Records drawn from a dataset:
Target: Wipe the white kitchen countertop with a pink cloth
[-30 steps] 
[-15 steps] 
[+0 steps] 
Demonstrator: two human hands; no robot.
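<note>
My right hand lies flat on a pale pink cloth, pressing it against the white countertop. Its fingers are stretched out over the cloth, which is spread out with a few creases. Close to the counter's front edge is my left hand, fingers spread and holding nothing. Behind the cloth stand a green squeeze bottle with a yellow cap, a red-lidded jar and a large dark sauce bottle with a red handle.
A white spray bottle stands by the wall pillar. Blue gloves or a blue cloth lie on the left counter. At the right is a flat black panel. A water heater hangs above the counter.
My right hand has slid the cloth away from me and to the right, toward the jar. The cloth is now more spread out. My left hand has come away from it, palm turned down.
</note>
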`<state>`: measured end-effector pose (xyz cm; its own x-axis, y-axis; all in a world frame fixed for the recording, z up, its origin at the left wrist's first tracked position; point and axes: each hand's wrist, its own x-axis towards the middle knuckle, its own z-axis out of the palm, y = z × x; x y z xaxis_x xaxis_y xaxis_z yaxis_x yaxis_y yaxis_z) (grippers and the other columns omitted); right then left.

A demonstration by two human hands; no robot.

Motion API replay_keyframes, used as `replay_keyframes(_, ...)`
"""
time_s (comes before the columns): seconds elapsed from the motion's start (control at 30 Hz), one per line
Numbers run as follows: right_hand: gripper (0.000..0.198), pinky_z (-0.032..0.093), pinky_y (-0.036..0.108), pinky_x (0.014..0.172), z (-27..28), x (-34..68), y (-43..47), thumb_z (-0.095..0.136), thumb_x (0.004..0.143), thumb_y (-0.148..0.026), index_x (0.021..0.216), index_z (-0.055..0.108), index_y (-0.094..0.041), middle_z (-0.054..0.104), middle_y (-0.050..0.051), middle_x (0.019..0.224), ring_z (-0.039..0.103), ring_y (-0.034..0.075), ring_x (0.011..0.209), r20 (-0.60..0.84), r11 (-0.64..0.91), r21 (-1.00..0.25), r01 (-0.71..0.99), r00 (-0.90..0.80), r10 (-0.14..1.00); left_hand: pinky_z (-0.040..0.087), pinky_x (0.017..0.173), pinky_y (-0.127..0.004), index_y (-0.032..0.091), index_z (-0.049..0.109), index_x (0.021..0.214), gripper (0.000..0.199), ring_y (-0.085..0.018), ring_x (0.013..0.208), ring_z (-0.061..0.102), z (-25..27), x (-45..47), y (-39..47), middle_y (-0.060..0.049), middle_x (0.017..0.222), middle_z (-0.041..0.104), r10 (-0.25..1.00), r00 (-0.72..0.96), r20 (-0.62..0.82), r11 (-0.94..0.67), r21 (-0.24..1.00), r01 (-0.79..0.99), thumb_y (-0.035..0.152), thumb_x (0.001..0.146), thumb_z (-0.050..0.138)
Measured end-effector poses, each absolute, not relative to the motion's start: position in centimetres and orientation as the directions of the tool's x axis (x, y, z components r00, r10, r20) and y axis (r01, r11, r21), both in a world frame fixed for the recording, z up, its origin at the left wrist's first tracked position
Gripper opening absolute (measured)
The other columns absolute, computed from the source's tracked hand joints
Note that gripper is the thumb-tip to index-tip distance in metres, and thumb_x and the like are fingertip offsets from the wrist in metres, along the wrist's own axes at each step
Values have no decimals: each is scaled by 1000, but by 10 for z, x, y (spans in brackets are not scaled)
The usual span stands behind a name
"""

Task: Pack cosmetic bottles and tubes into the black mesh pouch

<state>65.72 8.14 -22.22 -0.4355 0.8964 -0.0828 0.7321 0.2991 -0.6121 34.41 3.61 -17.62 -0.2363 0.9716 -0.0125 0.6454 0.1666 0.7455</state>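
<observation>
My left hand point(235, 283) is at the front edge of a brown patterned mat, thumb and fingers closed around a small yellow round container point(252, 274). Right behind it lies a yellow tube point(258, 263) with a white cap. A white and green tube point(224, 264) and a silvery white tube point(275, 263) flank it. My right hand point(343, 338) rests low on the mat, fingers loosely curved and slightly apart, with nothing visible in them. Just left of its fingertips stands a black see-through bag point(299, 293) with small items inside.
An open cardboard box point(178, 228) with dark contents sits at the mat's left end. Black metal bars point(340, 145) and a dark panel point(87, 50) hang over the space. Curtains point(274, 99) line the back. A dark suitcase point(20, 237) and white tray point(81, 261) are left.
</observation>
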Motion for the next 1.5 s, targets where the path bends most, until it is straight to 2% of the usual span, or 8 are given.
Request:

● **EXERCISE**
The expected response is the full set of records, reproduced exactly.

● **SOLVED PROBLEM**
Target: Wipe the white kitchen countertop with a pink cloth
[-30 steps] 
[-15 steps] 
[+0 steps] 
Demonstrator: two human hands; no robot.
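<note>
My right hand lies flat on a pale pink cloth, pressing it against the white countertop. Its fingers are stretched out over the cloth, which is spread out with a few creases. Close to the counter's front edge is my left hand, fingers spread and holding nothing. Behind the cloth stand a green squeeze bottle with a yellow cap, a red-lidded jar and a large dark sauce bottle with a red handle.
A white spray bottle stands by the wall pillar. Blue gloves or a blue cloth lie on the left counter. At the right is a flat black panel. A water heater hangs above the counter.
My right hand has slid the cloth away from me and to the right, toward the jar. The cloth is now more spread out. My left hand has come away from it, palm turned down.
</note>
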`<state>`: measured end-effector pose (xyz cm; its own x-axis, y-axis; all in a world frame fixed for the recording, z up, its origin at the left wrist's first tracked position; point and axes: each hand's wrist, its own x-axis towards the middle knuckle, its own z-axis out of the palm, y = z × x; x y z xaxis_x xaxis_y xaxis_z yaxis_x yaxis_y yaxis_z) (grippers and the other columns omitted); right then left.

A demonstration by two human hands; no robot.

Motion API replay_keyframes, used as `replay_keyframes(_, ...)`
"""
time_s (comes before the columns): seconds elapsed from the motion's start (control at 30 Hz), one per line
Numbers run as follows: right_hand: gripper (0.000..0.198), pinky_z (-0.032..0.093), pinky_y (-0.036..0.108), pinky_x (0.014..0.172), z (-27..28), x (-34..68), y (-43..47), thumb_z (-0.095..0.136), thumb_x (0.004..0.143), thumb_y (-0.148..0.026), index_x (0.021..0.216), index_z (-0.055..0.108), index_y (-0.094..0.041), middle_z (-0.054..0.104), middle_y (-0.050..0.051), middle_x (0.019..0.224), ring_z (-0.039..0.103), ring_y (-0.034..0.075), ring_x (0.011..0.209), r20 (-0.60..0.84), r11 (-0.64..0.91), r21 (-1.00..0.25), r01 (-0.71..0.99), r00 (-0.90..0.80), r10 (-0.14..1.00); left_hand: pinky_z (-0.040..0.087), pinky_x (0.017..0.173), pinky_y (-0.127..0.004), index_y (-0.032..0.091), index_z (-0.049..0.109), index_x (0.021..0.214), gripper (0.000..0.199), ring_y (-0.085..0.018), ring_x (0.013..0.208), ring_z (-0.061..0.102), z (-25..27), x (-45..47), y (-39..47), middle_y (-0.060..0.049), middle_x (0.017..0.222), middle_z (-0.041..0.104), r10 (-0.25..1.00), r00 (-0.72..0.96), r20 (-0.62..0.82), r11 (-0.94..0.67), r21 (-0.24..1.00), r01 (-0.79..0.99), thumb_y (-0.035..0.152), thumb_x (0.001..0.146), thumb_z (-0.050..0.138)
Measured end-effector poses, each absolute, not relative to the motion's start: position in centimetres and orientation as the directions of the tool's x axis (x, y, z components r00, r10, r20) and y axis (r01, r11, r21), both in a world frame fixed for the recording, z up, its origin at the left wrist's first tracked position
Gripper opening absolute (measured)
The other columns absolute, computed from the source's tracked hand joints
Note that gripper is the thumb-tip to index-tip distance in metres, and thumb_x and the like are fingertip offsets from the wrist in metres, along the wrist's own axes at each step
Values have no decimals: each is scaled by 1000, but by 10 for z, x, y (spans in brackets are not scaled)
The usual span stands behind a name
"""

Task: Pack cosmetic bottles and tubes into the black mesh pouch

<state>65.72 8.14 -22.22 -0.4355 0.8964 -0.0828 0.7321 0.2991 -0.6121 34.41 3.61 -17.62 -0.2363 0.9716 -0.0125 0.6454 0.1666 0.7455</state>
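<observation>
My left hand point(235, 283) is at the front edge of a brown patterned mat, thumb and fingers closed around a small yellow round container point(252, 274). Right behind it lies a yellow tube point(258, 263) with a white cap. A white and green tube point(224, 264) and a silvery white tube point(275, 263) flank it. My right hand point(343, 338) rests low on the mat, fingers loosely curved and slightly apart, with nothing visible in them. Just left of its fingertips stands a black see-through bag point(299, 293) with small items inside.
An open cardboard box point(178, 228) with dark contents sits at the mat's left end. Black metal bars point(340, 145) and a dark panel point(87, 50) hang over the space. Curtains point(274, 99) line the back. A dark suitcase point(20, 237) and white tray point(81, 261) are left.
</observation>
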Motion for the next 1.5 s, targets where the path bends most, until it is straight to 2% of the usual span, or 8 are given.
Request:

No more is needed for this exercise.